David Heinemeier Hansson:
I like Chrome. It’s a great browser. But it’s not so good that it deserves to be the only browser. And that’s the unfortunate opportunity we, people browsing the web, are opening for Google by so overwhelmingly choosing to use it in face of the alternatives.
I’ve said it before - Google is an advertising company. If you use a service for free and can’t figure out the business model behind it, you can be pretty damned sure that the money’s coming from the sale of the huge amount of data everything we do online generates. You’re the product.
I feel like an idiot whenever I try to open a discussion with my friends or colleagues about online privacy and the openness of the web. Nobody I’m close with gives a shit about what happens to their data. That’s wrong. It’s ignorant, and a misuse of the greatest information sharing tool ever created by humans.
Joe Cieplinski makes some good points about one of the biggest offenders:
…if Facebook is the only place you are posting something, know that you are shutting out people like me for no good reason.
Facebook is an obvious and easy target, but it’s the one which catches me out the most as well.
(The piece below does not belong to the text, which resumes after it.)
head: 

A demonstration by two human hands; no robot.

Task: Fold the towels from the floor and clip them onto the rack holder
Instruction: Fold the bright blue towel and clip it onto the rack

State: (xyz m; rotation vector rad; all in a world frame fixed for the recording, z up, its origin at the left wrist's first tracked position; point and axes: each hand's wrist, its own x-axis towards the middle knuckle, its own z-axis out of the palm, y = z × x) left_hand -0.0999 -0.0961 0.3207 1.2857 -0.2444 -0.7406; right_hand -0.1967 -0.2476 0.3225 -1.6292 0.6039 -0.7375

I’d love to see your baby photos, but I can’t because I don’t have a Facebook account. I didn’t know about that interesting event either, because you only advertised on a closed platform.
John Gruber gets it as well:
Treat Facebook as the private walled garden that it is. If you want something to be publicly accessible, post it to a real blog on any platform that embraces the real web, the open one.
I’ll add to that: if you don’t ever want something to be publicly accessible, then keep it the hell away from the web.
By the way, you should consider those baby photos property of Facebook - you can’t truly control what happens to them. What if your kid doesn’t want their first steps stored in a server farm for the rest of time? Sadly, given the current state of affairs, I fear that future generations won’t know any differently. My thoughts on this subject are rapidly becoming part of a “back in my day…” story.